From what I've read, Disney could pull a large contract and break it up into smaller contracts to sell direct themselves. Does this happen often? It's not at a "premier" property, but it is one that expires in 2042. Will that make our chances better of getting through?

I've read the historical ROFR threads and there is no reference point for this size of a contract.

Any insight is appreciated.
 
There's really no rhyme or reason to ROFR. In my opinion, a larger contract is more likely to be taken.
 
A large contract with current year points (and/or banked points) and sold at a significant discount over average size contracts are more likely to be taken. Stripped large contracts are less likely to be taken.
 
A large contract with current year points (and/or banked points) and sold at a significant discount over average size contracts are more likely to be taken. Stripped large contracts are less likely to be taken.

Really?
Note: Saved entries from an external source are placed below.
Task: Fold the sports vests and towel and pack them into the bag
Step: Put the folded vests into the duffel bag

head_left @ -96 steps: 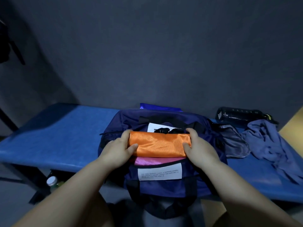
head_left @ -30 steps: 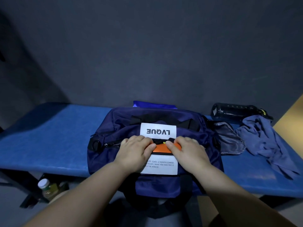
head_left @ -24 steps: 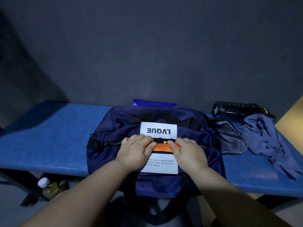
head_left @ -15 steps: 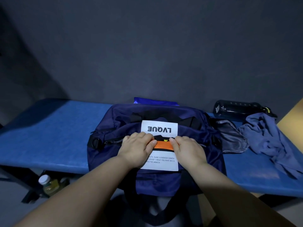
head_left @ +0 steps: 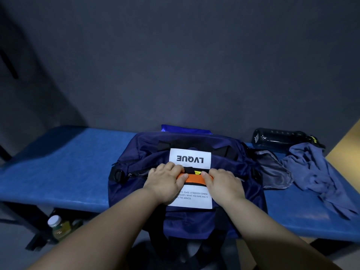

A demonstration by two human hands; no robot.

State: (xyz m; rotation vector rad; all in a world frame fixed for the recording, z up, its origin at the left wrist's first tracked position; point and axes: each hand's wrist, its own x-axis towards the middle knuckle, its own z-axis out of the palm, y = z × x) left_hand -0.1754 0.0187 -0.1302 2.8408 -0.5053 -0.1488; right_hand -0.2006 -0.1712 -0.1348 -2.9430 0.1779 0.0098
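Note:
A navy duffel bag (head_left: 144, 151) with white label patches lies on the blue bench (head_left: 58, 162). In its narrow top opening a strip of the folded orange vest (head_left: 194, 179) shows, with a bit of yellow behind it. My left hand (head_left: 165, 180) and my right hand (head_left: 224, 182) sit side by side on the opening, fingers curled over its far edge, thumbs against the orange vest. A crumpled grey-blue towel (head_left: 315, 172) lies on the bench to the right. A bright blue fabric (head_left: 185, 128) peeks out behind the bag.
A dark water bottle (head_left: 282, 136) lies at the back right against the wall. A grey pouch (head_left: 272, 170) rests between the bag and the towel. A small bottle (head_left: 58, 227) stands on the floor under the bench at the left.
The orange vest, held on top of the open bag before, has sunk inside. My hands came together and drew the opening nearly closed. In the last second little has moved.

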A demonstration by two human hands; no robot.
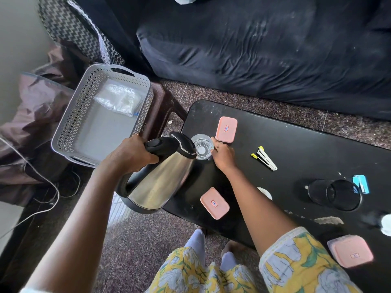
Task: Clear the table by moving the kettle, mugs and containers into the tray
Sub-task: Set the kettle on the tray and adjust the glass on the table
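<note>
My left hand (129,154) grips the black handle of a steel kettle (163,178), held tilted above the table's left end. My right hand (223,155) rests against a clear glass mug (203,145) standing upright on the black table (296,149); whether the fingers close around it I cannot tell. Three pink-lidded containers lie on the table: one (226,129) just behind the mug, one (214,203) near the front edge, one (351,253) at the front right. The grey perforated tray (63,127) sits to the left on a brown stool and holds a clear plastic bag (118,98).
Two dark glasses (334,194) stand at the table's right, beside a blue object (361,183). A yellow-tipped stapler (265,158) lies mid-table. A dark sofa (264,49) runs behind. White cables (42,187) trail on the floor at left. My feet are below the table edge.
</note>
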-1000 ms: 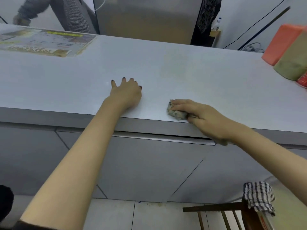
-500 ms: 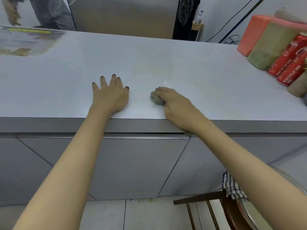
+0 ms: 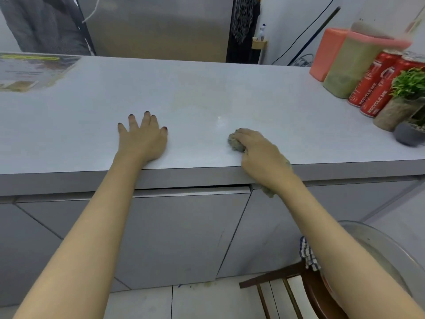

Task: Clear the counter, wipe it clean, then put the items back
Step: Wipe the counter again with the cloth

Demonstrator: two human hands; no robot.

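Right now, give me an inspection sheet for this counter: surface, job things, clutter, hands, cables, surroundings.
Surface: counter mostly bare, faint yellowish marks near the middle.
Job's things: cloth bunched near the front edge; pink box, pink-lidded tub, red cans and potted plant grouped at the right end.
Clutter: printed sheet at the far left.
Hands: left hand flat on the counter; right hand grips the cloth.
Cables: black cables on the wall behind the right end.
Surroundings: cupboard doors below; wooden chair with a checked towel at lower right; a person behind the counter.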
I thought the opposite. Even with no current UY points, the points on a contract count toward DVC's 2% obligation. So if DVC wants to sell 500 points, but it needs 500 points to maintain it's 2% ownership obligation, a stripped contract would be the cheaper way to do this.

ROFR is based on factors the public can not know. Waitlist demands - and that also means a contract's UY may be relevant. They may not be able to use a specific residential unit.

If the need a specific UY/Res. unit, they will pass on a cheaper contract and buy a more expensive one...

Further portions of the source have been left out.